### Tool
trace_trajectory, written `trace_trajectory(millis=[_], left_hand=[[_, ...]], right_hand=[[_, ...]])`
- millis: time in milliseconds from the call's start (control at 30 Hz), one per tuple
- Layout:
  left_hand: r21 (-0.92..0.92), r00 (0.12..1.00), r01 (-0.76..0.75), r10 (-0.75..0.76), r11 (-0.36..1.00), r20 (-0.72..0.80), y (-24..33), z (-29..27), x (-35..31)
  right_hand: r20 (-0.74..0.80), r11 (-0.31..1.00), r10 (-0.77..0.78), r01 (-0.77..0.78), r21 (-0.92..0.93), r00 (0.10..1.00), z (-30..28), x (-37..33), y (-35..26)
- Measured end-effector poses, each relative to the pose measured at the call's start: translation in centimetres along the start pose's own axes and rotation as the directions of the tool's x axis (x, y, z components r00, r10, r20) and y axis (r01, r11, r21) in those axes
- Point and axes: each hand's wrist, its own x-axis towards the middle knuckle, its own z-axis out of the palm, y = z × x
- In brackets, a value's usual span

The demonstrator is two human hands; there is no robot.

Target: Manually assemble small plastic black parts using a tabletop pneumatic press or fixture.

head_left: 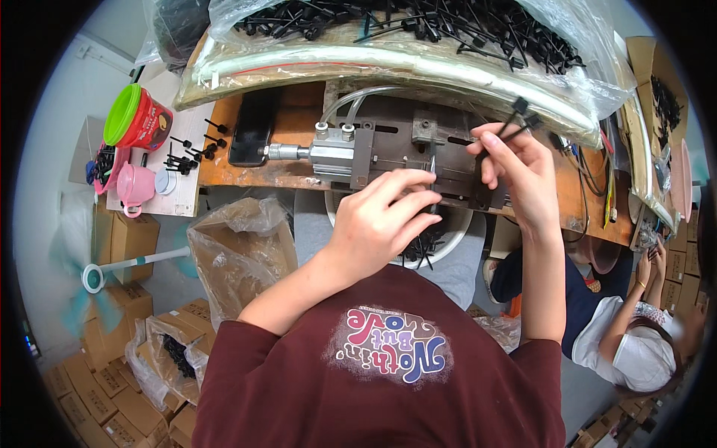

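My right hand (pixel 519 160) is raised over the right side of the metal fixture, its fingers closed on black plastic stemmed pieces (pixel 518 112) with blocky heads that stick up past the fingertips. My left hand (pixel 385 213) is at the front of the fixture (pixel 455 153), fingers curled beside an upright metal pin (pixel 432 158). A dark bit shows at its fingertips, but the thumb and whatever it pinches are hidden. Left of the pin, a silver pneumatic cylinder (pixel 332 158) with clear hoses is mounted on the fixture. Below the hands, a white tub (pixel 469 231) holds more black pieces.
A plastic-lined tray (pixel 373 58) heaped with black stemmed pieces spans the back. To the left are a phone (pixel 254 131), a red bucket (pixel 146 123) and a pink cup (pixel 136 184). A fan (pixel 92 278) and cartons (pixel 112 388) stand lower left. Another person (pixel 631 340) sits at right.
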Motion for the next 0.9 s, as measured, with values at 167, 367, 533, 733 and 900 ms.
trace_trajectory(millis=[167, 367, 533, 733, 900], left_hand=[[0.225, 0.986, -0.092, 0.058, 0.97, 0.154, -1.9, 2.1, -2.3], [0.307, 0.982, -0.104, 0.048, 0.946, 0.185, -2.3, 2.7, -1.7], [0.284, 0.98, -0.083, 0.027, 0.955, 0.197, -2.4, 2.5, -1.7], [-0.552, 0.952, 0.304, -0.239, 0.776, 0.189, 0.2, 0.2, -0.3], [-0.229, 0.998, 0.057, -0.046, 0.972, 0.051, 0.3, 0.0, -0.7]], right_hand=[[-0.114, 0.955, -0.252, 0.227, -0.193, 0.961, 1.0, -1.3, 0.2], [-0.127, 0.726, -0.569, 0.424, -0.541, 0.812, 1.6, -2.9, 1.8], [0.297, 0.161, -0.729, 0.575, -0.802, 0.617, 0.6, -2.7, 2.3], [0.527, -0.144, -0.694, 0.623, -0.769, 0.49, 1.0, -2.3, 3.4], [0.513, -0.129, -0.718, 0.634, -0.763, 0.471, 1.5, -1.9, 3.4]])
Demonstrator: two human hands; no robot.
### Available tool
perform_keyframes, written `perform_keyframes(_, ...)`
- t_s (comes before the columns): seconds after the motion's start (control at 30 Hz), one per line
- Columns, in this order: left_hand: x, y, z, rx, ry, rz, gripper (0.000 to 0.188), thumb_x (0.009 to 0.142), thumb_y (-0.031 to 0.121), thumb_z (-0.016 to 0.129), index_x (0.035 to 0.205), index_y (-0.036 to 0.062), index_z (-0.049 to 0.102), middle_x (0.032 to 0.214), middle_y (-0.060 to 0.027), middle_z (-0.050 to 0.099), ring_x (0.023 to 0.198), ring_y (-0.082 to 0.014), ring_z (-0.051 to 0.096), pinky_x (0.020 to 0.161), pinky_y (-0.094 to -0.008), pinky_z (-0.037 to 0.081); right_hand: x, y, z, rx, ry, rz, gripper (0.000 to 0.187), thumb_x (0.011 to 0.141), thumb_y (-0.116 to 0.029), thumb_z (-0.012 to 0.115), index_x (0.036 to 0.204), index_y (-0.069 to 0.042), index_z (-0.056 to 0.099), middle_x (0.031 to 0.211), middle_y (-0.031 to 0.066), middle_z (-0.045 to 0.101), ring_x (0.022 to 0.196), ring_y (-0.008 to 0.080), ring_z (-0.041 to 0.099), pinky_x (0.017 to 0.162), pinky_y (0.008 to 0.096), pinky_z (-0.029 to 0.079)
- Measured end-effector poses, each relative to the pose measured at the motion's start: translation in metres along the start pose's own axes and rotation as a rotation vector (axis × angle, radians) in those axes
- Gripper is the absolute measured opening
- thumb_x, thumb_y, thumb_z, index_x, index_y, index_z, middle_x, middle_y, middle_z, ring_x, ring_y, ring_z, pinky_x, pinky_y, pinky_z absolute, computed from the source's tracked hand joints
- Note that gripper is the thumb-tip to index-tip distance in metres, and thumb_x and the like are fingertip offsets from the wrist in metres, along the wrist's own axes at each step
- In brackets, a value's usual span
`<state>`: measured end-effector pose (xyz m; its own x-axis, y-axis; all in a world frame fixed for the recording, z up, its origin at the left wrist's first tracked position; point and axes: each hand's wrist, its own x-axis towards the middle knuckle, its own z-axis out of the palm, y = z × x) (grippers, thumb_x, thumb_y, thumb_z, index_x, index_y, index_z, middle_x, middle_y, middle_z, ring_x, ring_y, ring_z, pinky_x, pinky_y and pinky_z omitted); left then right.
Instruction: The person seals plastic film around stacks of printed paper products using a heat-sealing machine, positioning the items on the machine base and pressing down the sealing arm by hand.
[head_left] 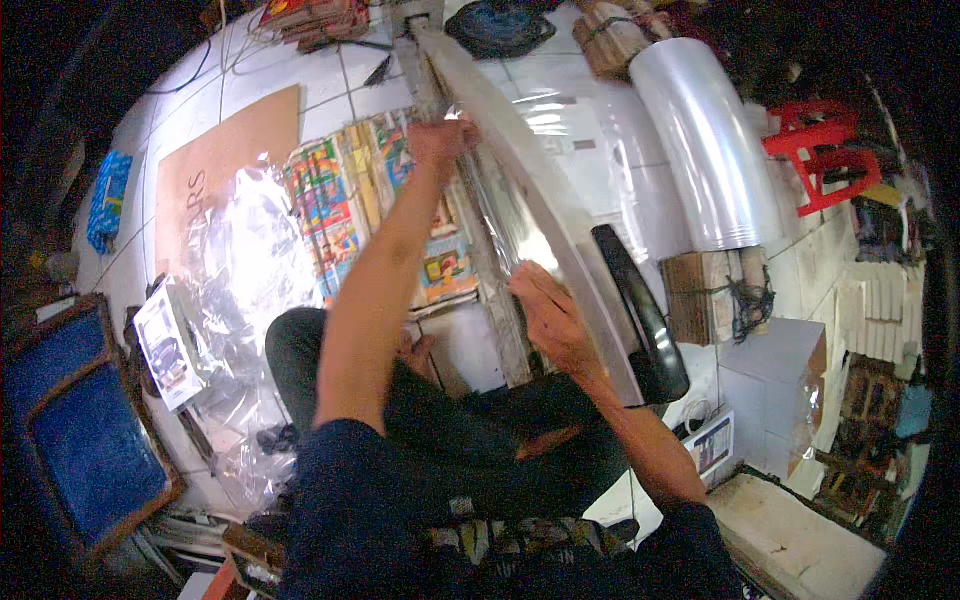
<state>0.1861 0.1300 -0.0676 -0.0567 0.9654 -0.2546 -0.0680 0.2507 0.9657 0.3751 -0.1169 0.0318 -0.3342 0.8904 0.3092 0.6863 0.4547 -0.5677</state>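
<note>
A long pale metal bar (530, 180) with a black handle (640, 310) at its near right end slants across the floor in front of me. Shiny clear plastic film (518, 232) lies along its left side. My left hand (440, 142) is closed at the far end of the film, beside the bar. Nearer to me, my right hand (552, 318) has its fingers pressed together at the film's near end. What lies under the fingers is partly hidden. Bundled, colourfully printed packs (325, 205) sit left of the bar, under my left forearm.
A big roll of clear film (705, 145) lies at the right. Behind it stands a red plastic stool (820, 155); a tied cardboard stack (715, 295) is nearer. Crumpled clear plastic (245, 240) covers brown cardboard (225, 150) at the left. A blue-panelled frame (95, 430) stands lower left.
</note>
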Motion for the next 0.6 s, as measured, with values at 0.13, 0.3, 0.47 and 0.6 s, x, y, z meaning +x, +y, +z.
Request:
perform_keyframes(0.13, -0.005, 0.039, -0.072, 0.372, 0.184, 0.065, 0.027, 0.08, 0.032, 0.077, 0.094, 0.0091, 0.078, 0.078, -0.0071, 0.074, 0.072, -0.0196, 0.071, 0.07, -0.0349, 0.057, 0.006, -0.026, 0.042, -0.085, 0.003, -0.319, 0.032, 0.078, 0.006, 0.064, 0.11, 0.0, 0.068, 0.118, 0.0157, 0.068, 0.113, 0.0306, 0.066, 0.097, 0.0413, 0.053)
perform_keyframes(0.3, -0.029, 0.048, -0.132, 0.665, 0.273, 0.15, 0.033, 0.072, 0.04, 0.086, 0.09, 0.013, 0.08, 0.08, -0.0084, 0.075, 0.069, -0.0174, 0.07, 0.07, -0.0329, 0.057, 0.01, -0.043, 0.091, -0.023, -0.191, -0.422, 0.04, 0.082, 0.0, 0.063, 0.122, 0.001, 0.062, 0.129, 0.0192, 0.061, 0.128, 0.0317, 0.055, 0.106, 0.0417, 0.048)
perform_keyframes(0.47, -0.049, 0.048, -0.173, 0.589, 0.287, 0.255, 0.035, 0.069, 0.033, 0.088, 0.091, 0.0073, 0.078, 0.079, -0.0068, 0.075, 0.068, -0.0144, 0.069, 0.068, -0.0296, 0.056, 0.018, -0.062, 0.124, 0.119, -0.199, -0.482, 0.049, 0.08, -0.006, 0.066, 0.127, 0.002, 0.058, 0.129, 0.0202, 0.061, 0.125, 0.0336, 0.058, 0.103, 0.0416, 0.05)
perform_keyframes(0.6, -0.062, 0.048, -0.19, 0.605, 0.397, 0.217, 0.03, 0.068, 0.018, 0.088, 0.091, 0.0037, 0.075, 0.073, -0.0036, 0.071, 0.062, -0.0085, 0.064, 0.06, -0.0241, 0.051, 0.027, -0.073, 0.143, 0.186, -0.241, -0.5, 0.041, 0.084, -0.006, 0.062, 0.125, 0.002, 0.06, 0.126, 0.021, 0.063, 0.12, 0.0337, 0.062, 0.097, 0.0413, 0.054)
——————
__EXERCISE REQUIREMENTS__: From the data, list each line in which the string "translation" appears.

__SOLUTION__:
- Measured end-effector poses, each relative to the pose measured at the call's start: translation in centimetres along the start pose's own axes and rotation as the directions of the tool's x axis (x, y, z components r00, r10, r20) and y axis (r01, r11, r21) in those axes
- Measured end-effector poses, each relative to the pose measured at the motion's start: translation in metres along the start pose's own axes and rotation as a rotation vector (axis × angle, radians) in those axes

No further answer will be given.